- Opening Delimiter -
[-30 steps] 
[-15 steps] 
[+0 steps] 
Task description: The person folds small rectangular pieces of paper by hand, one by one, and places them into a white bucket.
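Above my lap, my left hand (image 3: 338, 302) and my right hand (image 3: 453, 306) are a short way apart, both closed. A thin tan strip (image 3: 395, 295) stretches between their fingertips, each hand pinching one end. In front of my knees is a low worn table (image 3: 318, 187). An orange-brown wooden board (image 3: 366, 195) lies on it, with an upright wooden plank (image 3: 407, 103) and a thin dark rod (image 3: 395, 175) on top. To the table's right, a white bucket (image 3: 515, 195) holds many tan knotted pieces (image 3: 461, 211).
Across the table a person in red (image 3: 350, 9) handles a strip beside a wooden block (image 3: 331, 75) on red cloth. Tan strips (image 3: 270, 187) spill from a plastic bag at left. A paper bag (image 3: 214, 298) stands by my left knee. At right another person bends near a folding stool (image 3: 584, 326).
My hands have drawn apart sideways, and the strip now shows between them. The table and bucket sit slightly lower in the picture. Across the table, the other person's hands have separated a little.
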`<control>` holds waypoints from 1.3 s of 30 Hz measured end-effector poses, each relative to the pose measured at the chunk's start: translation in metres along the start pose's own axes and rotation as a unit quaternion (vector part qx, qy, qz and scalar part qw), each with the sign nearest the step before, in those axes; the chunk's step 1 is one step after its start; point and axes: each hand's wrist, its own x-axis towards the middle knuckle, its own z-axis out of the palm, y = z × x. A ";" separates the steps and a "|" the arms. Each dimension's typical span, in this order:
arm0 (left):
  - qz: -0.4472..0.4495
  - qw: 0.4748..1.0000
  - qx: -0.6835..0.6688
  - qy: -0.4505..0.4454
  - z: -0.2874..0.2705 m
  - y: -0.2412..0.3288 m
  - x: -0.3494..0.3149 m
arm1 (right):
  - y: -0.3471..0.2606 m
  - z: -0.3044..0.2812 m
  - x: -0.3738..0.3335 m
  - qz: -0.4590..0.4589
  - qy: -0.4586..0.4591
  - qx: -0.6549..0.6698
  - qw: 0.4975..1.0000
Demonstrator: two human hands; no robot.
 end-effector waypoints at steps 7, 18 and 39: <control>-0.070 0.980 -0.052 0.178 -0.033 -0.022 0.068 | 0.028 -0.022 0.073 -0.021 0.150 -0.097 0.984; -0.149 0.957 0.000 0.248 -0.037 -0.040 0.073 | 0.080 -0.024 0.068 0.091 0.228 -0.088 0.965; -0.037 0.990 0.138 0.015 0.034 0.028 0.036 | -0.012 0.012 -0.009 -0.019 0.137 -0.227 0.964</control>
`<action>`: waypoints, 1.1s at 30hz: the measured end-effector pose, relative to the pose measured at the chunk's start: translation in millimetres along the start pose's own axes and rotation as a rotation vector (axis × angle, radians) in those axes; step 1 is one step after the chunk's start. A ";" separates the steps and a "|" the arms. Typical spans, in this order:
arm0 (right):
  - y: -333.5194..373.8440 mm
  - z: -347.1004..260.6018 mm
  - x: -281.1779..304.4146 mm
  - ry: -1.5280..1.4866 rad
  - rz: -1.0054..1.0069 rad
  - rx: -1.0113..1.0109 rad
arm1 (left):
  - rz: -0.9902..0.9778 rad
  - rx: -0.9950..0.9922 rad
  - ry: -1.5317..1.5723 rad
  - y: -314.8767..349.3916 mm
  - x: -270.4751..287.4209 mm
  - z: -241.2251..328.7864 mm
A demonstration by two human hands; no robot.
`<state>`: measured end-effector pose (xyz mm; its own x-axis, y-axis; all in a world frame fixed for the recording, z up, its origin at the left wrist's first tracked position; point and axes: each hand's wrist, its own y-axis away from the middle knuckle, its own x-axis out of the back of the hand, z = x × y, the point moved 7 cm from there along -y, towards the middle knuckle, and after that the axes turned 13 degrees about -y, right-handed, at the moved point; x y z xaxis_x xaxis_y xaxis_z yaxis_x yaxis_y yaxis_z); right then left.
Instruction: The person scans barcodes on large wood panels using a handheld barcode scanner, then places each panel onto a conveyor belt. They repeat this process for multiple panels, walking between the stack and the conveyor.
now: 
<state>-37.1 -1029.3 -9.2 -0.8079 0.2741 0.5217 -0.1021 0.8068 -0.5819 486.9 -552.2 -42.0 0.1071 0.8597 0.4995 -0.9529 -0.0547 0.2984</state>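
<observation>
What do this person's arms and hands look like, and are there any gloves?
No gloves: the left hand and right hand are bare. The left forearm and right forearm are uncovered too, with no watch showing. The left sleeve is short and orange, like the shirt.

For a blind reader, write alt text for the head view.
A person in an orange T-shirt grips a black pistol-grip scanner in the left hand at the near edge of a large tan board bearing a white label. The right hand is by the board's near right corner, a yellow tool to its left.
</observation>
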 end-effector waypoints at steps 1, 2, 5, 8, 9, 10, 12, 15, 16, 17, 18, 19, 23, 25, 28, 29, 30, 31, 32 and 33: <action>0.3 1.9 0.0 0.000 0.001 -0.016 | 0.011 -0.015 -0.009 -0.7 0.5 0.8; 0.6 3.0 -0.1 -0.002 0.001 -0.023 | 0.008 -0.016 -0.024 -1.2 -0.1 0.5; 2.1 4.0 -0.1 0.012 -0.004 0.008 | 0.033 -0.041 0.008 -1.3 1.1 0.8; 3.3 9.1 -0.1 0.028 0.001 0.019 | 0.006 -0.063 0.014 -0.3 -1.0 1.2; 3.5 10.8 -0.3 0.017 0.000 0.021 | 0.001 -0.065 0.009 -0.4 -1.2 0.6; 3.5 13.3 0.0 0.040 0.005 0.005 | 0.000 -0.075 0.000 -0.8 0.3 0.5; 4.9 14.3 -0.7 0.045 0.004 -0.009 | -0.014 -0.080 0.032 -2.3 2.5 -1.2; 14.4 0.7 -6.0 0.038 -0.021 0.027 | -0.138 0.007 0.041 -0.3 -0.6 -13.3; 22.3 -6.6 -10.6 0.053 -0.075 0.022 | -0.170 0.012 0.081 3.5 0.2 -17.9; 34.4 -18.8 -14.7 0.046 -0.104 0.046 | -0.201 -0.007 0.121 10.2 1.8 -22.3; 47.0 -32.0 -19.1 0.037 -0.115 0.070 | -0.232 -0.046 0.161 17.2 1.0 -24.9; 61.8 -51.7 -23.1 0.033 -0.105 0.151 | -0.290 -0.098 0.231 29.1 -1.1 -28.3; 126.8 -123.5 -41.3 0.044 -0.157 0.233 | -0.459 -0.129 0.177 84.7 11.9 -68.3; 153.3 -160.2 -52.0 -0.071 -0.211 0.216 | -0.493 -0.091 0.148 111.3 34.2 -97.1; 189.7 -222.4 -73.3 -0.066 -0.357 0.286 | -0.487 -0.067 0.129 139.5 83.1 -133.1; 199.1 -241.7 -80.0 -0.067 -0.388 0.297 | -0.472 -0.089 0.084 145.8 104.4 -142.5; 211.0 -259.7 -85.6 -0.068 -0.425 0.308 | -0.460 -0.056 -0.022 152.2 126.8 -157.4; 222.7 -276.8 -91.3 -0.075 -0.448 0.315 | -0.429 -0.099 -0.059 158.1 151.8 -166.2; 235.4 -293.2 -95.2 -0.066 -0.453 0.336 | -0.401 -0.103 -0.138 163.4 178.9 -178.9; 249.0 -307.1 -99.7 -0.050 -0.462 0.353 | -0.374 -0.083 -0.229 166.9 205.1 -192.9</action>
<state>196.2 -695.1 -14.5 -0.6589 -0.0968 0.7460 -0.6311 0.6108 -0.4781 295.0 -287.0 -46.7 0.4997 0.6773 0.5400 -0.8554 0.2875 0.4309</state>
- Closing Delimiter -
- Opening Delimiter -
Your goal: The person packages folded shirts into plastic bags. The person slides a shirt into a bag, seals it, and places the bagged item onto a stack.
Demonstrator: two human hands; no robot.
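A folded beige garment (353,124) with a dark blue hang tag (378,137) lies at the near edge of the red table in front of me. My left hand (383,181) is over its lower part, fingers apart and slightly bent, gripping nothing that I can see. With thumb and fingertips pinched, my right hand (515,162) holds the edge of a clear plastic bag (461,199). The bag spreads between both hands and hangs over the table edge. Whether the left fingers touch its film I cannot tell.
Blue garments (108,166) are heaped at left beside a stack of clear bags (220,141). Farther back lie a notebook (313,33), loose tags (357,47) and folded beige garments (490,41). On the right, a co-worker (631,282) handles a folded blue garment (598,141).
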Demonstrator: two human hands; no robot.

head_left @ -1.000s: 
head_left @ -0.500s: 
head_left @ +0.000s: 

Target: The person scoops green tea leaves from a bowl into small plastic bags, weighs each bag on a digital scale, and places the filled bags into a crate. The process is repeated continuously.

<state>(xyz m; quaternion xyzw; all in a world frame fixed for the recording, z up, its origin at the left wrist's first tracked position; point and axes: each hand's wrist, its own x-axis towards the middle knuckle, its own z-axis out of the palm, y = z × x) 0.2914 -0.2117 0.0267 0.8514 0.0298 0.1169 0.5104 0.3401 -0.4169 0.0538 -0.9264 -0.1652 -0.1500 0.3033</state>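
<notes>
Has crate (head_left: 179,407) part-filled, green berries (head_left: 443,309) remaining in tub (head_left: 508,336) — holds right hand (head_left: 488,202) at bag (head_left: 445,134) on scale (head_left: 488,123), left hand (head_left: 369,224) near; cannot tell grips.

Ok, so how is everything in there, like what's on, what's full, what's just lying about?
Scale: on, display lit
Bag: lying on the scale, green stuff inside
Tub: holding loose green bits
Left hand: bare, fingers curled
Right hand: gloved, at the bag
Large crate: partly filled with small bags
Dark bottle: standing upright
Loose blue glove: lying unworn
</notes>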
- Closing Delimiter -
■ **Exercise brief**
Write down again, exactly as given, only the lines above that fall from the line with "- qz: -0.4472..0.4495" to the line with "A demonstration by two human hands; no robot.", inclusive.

■ **Exercise answer**
  - qz: -0.4472..0.4495
  - qw: 0.4748..1.0000
  - qx: -0.6835..0.6688
  - qy: -0.4505..0.4454
  - z: -0.2874..0.2705 m
  - y: -0.2412..0.3288 m
  - x: -0.3494..0.3149 m
arm1 (right):
  - y: -0.3471..0.2606 m
  - z: -0.3044..0.2812 m
  - x: -0.3738..0.3335 m
  - qz: -0.4590..0.4589
  - qy: -0.4586..0.4591
  - qx: -0.6549..0.6698
  - qw: 0.4975..1.0000
Demonstrator: two human hands; no robot.
 end-effector waypoints at steps 7, 18 and 39: <control>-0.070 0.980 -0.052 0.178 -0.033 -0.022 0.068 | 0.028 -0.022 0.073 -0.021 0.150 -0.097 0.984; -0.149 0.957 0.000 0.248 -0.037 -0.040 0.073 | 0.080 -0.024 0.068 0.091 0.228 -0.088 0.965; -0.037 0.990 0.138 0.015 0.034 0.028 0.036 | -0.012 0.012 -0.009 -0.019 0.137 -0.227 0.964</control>
`<action>`: waypoints, 1.1s at 30hz: the measured end-effector pose, relative to the pose measured at the chunk's start: translation in millimetres along the start pose's own axes and rotation as a rotation vector (axis × angle, radians) in those axes; step 1 is one step after the chunk's start. A ";" separates the steps and a "|" the arms. Typical spans, in this order:
arm0 (right):
  - y: -333.5194..373.8440 mm
  - z: -347.1004..260.6018 mm
  - x: -281.1779..304.4146 mm
  - ry: -1.5280..1.4866 rad
  - rz: -1.0054..1.0069 rad
  - rx: -1.0113..1.0109 rad
arm1 (left):
  - rz: -0.9902..0.9778 rad
  - rx: -0.9950..0.9922 rad
  - ry: -1.5317..1.5723 rad
  - y: -314.8767..349.3916 mm
  - x: -270.4751..287.4209 mm
  - z: -241.2251..328.7864 mm
A demonstration by two human hands; no robot.

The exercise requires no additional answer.